WHAT IS NEEDED:
Starting at the first line, reproduce the listing below in full, exactly as given.

SOURCE MATERIAL:
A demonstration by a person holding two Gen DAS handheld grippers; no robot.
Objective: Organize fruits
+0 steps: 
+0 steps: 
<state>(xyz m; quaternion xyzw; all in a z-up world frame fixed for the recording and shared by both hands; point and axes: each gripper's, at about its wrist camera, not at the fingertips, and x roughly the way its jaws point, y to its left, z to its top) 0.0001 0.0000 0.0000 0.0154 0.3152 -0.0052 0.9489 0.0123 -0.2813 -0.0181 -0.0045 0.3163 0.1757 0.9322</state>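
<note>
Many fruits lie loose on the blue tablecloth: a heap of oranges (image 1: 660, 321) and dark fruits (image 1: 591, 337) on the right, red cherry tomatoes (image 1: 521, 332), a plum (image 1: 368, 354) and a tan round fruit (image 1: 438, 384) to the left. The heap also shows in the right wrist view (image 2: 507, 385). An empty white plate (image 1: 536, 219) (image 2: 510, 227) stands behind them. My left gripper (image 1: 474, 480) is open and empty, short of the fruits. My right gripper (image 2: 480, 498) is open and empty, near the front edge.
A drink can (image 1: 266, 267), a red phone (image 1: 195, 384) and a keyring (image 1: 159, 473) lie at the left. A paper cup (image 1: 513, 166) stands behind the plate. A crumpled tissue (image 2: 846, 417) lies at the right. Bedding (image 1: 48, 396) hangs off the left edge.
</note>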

REPLY TO THE EXERCISE:
A demonstration by a person holding two Gen DAS handheld grippers; no robot.
Objective: Organize fruits
+0 steps: 
+0 steps: 
<state>(xyz m; quaternion xyzw; all in a z-up world frame fixed for the recording and shared by both hands; point and axes: each gripper's, at about its wrist camera, not at the fingertips, and x roughly the way its jaws point, y to its left, z to its top) 0.0001 0.0000 0.0000 0.0154 0.3152 -0.0052 0.9489 0.0123 -0.2813 -0.0181 -0.0045 0.3163 0.1757 0.9322</state>
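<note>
Many fruits lie loose on the blue tablecloth: a heap of oranges (image 1: 660, 321) and dark fruits (image 1: 591, 337) on the right, red cherry tomatoes (image 1: 521, 332), a plum (image 1: 368, 354) and a tan round fruit (image 1: 438, 384) to the left. The heap also shows in the right wrist view (image 2: 507, 385). An empty white plate (image 1: 536, 219) (image 2: 510, 227) stands behind them. My left gripper (image 1: 474, 480) is open and empty, short of the fruits. My right gripper (image 2: 480, 498) is open and empty, near the front edge.
A drink can (image 1: 266, 267), a red phone (image 1: 195, 384) and a keyring (image 1: 159, 473) lie at the left. A paper cup (image 1: 513, 166) stands behind the plate. A crumpled tissue (image 2: 846, 417) lies at the right. Bedding (image 1: 48, 396) hangs off the left edge.
</note>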

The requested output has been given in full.